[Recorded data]
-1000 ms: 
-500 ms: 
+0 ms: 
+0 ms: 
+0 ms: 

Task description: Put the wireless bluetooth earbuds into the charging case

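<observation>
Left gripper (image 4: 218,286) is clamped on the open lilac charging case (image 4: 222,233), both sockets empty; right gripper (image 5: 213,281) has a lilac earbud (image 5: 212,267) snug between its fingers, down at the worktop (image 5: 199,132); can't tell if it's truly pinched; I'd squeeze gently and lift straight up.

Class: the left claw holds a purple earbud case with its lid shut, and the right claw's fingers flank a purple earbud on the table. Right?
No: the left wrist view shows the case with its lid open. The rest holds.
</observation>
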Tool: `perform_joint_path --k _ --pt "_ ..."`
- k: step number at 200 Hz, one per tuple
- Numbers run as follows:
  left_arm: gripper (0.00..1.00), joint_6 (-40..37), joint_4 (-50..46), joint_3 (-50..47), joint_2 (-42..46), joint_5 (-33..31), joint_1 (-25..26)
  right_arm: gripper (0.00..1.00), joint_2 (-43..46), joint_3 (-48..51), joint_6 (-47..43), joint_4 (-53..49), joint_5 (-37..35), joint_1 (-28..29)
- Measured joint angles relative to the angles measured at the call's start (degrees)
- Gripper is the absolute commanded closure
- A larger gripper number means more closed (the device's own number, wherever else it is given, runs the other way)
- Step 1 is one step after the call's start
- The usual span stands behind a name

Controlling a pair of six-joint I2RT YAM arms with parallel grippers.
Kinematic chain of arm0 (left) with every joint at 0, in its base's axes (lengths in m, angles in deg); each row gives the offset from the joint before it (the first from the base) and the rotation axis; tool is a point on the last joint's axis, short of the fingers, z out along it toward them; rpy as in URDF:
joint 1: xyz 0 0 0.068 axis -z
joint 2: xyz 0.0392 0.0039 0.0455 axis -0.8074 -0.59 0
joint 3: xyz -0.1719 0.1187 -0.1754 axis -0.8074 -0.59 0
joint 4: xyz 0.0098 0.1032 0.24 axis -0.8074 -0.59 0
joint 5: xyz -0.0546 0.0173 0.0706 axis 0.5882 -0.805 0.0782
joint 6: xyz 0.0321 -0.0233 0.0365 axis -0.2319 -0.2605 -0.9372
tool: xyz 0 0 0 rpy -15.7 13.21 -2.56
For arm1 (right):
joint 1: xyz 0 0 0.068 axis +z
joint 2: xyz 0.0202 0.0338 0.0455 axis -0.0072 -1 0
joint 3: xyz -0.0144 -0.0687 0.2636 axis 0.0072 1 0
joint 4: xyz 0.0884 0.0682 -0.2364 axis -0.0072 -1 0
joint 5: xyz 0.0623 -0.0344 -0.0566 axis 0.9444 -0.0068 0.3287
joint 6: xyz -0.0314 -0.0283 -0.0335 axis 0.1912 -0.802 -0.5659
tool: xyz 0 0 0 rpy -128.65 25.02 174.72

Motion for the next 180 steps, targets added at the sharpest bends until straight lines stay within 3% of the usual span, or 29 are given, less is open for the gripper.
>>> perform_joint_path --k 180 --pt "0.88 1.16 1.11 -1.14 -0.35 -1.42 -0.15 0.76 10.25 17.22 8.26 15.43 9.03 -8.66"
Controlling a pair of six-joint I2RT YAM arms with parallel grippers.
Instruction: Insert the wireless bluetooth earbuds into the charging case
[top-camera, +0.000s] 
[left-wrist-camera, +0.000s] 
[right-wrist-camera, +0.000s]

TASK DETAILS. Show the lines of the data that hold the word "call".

ANSWER BOX.
- Measured joint angles relative to the angles measured at the call's start (degrees)
- Step 1 is one step after the call's start

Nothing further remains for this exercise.